▶ [Task statement] Leave the images out. Give every line below again, precisely.

▶ [Provided material]
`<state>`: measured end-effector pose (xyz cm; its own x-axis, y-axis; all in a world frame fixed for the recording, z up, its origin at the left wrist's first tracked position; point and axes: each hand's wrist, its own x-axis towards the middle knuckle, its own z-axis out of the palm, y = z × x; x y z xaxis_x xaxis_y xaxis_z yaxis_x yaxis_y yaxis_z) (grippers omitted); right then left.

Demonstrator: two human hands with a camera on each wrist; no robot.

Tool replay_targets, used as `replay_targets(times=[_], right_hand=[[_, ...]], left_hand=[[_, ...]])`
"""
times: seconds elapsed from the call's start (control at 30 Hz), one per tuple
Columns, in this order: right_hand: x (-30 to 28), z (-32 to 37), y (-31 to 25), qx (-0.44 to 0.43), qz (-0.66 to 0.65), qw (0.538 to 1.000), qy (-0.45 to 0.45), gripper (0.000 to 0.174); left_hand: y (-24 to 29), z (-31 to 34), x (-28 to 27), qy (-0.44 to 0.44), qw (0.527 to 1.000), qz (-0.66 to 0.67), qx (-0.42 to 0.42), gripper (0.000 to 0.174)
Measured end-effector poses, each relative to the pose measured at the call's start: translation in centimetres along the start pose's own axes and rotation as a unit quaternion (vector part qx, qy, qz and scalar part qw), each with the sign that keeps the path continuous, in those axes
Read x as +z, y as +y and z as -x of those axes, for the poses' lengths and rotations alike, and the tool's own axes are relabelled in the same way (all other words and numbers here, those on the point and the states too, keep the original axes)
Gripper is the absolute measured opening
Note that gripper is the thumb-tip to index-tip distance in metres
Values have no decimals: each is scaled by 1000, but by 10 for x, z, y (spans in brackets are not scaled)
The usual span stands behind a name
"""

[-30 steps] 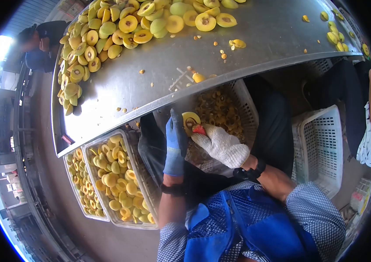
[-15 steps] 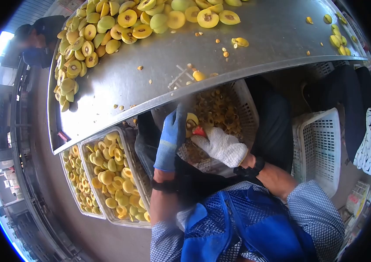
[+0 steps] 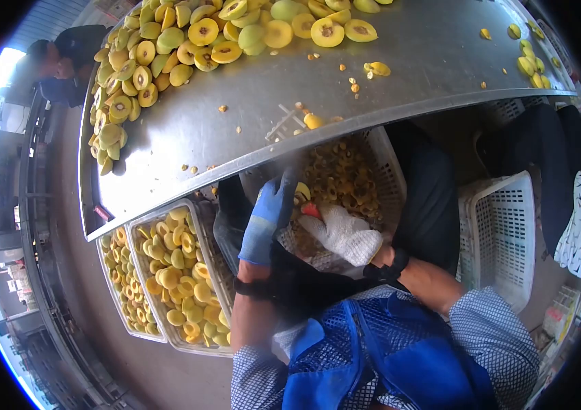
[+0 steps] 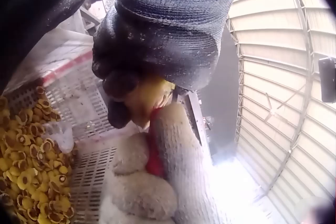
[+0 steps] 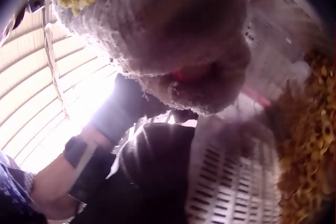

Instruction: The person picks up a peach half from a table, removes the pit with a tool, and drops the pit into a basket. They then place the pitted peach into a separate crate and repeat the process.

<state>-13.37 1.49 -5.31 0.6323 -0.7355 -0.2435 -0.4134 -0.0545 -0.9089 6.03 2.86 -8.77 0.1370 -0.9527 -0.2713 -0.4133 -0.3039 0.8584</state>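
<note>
My left hand (image 3: 268, 217), in a blue glove with dark fingers, holds a yellow fruit half (image 3: 302, 191) under the table's edge. In the left wrist view the left hand (image 4: 157, 40) has its fingers curled round the fruit (image 4: 149, 98). The white-gloved right hand (image 3: 345, 232) grips a small red tool (image 3: 311, 210) against the fruit. That red tool (image 4: 155, 145) shows between the right hand's fingers (image 4: 178, 150). In the right wrist view the right hand (image 5: 168, 40) hides most of the tool, and the fruit cannot be seen.
Halved fruit (image 3: 203, 32) is heaped on the metal table (image 3: 188, 130), with scraps near its edge. Below stands a crate (image 3: 389, 164) of fruit pieces. Two crates of halves (image 3: 184, 273) stand at left, an empty-looking white crate (image 3: 509, 232) at right. Other people are at both sides.
The left hand has tilted and shifted slightly left and down, its glove turning over the fruit, so less of the fruit's cut face shows. The right hand still grips the red tool, nearly in place.
</note>
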Motion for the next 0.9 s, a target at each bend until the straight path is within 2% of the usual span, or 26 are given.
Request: replay_targets(times=[0.03, 0.1, 0.2, 0.33, 0.43, 0.53, 0.6, 0.67, 0.7, 0.77, 0.9], right_hand=[[4, 0, -1, 8, -9, 1000, 9, 44], [3, -3, -3, 11, -18, 1000, 19, 44], [-2, -5, -9, 9, -20, 1000, 22, 45], [-4, -2, -11, 49, -37, 998, 15, 46], [-8, 0, -9, 67, -71, 995, 22, 46], [-12, 5, -14, 71, -51, 996, 18, 45], [-13, 6, -15, 77, -29, 997, 14, 45], [-9, 6, -16, 89, -20, 996, 12, 45], [-8, 5, -15, 84, -27, 996, 10, 46], [-6, 2, -8, 75, -39, 996, 7, 47], [2, 2, -4, 52, -34, 997, 48, 47]], left_hand=[[14, 3, -3, 7, 997, 54, -52, 41], [34, 13, 0, 60, 969, 205, -125, 56], [2, 10, 13, 116, 955, 272, -33, 60], [-6, 17, 25, 100, 916, 379, -82, 51], [-19, 12, 36, 171, 893, 416, -16, 45], [-7, 20, 35, 136, 841, 522, 47, 41], [-20, 18, 40, 155, 896, 404, 104, 37], [-35, 16, 46, 182, 897, 390, 98, 32], [-34, 13, 48, 199, 875, 437, 65, 30], [-33, 11, 52, 224, 864, 449, 40, 26], [-6, 13, 49, 228, 898, 370, 71, 21]])
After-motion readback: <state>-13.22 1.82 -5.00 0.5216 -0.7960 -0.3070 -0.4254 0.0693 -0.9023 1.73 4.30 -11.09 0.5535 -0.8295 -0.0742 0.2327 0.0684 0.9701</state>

▶ [Answer to the problem]
`<state>`: measured end-effector pose (xyz cm; its own x-axis, y-axis; all in a world frame fixed for the recording, z up, its origin at the left wrist's first tracked position; point and axes: each hand's wrist, its own x-axis towards the middle knuckle, its own z-axis out of the palm, y = z × x; x y z xaxis_x xaxis_y xaxis_z yaxis_x yaxis_y yaxis_z) (grippers omitted); right then left.

Demonstrator: two human hands with a camera on each wrist; no robot.

Tool replay_targets, used as `replay_targets(times=[_], right_hand=[[_, ...]], left_hand=[[_, ...]])`
"""
times: seconds elapsed from the call's start (control at 30 Hz), one per tuple
Columns, in this order: right_hand: x (-30 to 28), z (-32 to 37), y (-31 to 25), qx (-0.44 to 0.43), qz (-0.66 to 0.65), qw (0.538 to 1.000), qy (-0.45 to 0.45), gripper (0.000 to 0.174); left_hand: y (-24 to 29), z (-31 to 34), x (-28 to 27), qy (-0.44 to 0.44), qw (0.527 to 1.000), qz (-0.66 to 0.67), qx (-0.42 to 0.42), gripper (0.000 to 0.174)
Measured end-effector poses, each relative to the pose measured at the call's start: translation in centimetres along the start pose's own axes and rotation as a unit quaternion (vector part qx, qy, qz and scalar part qw), each with the sign that keeps the path continuous, in those axes
Read x as +z, y as +y and z as -x of those axes, for the poses' lengths and rotations alike, and the tool's own axes are relabelled in the same way (all other words and numbers here, those on the point and the states too, keep the original axes)
Gripper is the absolute measured opening
Note that gripper is the thumb-tip to index-tip distance in metres
Values have no decimals: each is scaled by 1000, but by 10 for x, z, y (spans in brackets are not scaled)
The usual span stands behind a name
"""

[-30 steps] 
[-15 steps] 
[+0 steps] 
[+0 steps] 
[+0 steps] 

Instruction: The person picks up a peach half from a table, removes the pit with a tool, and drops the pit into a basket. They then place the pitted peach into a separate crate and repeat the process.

<state>-13.37 1.49 -5.31 0.6323 -0.7355 -0.2435 -0.4134 -0.0545 -0.9089 6.03 2.86 -8.77 0.1370 -0.9527 -0.2713 -0.4133 -0.3039 0.8584</state>
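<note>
My left hand (image 3: 268, 217), in a blue glove with dark fingers, holds a yellow fruit half (image 3: 302, 191) under the table's edge. In the left wrist view the left hand (image 4: 157, 40) has its fingers curled round the fruit (image 4: 149, 98). The white-gloved right hand (image 3: 345, 232) grips a small red tool (image 3: 311, 210) against the fruit. That red tool (image 4: 155, 145) shows between the right hand's fingers (image 4: 178, 150). In the right wrist view the right hand (image 5: 168, 40) hides most of the tool, and the fruit cannot be seen.
Halved fruit (image 3: 203, 32) is heaped on the metal table (image 3: 188, 130), with scraps near its edge. Below stands a crate (image 3: 389, 164) of fruit pieces. Two crates of halves (image 3: 184, 273) stand at left, an empty-looking white crate (image 3: 509, 232) at right. Other people are at both sides.
The left hand has tilted and shifted slightly left and down, its glove turning over the fruit, so less of the fruit's cut face shows. The right hand still grips the red tool, nearly in place.
</note>
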Motion for the next 0.9 s, a target at each bend until the straight path is within 2% of the usual span, or 26 are given.
Request: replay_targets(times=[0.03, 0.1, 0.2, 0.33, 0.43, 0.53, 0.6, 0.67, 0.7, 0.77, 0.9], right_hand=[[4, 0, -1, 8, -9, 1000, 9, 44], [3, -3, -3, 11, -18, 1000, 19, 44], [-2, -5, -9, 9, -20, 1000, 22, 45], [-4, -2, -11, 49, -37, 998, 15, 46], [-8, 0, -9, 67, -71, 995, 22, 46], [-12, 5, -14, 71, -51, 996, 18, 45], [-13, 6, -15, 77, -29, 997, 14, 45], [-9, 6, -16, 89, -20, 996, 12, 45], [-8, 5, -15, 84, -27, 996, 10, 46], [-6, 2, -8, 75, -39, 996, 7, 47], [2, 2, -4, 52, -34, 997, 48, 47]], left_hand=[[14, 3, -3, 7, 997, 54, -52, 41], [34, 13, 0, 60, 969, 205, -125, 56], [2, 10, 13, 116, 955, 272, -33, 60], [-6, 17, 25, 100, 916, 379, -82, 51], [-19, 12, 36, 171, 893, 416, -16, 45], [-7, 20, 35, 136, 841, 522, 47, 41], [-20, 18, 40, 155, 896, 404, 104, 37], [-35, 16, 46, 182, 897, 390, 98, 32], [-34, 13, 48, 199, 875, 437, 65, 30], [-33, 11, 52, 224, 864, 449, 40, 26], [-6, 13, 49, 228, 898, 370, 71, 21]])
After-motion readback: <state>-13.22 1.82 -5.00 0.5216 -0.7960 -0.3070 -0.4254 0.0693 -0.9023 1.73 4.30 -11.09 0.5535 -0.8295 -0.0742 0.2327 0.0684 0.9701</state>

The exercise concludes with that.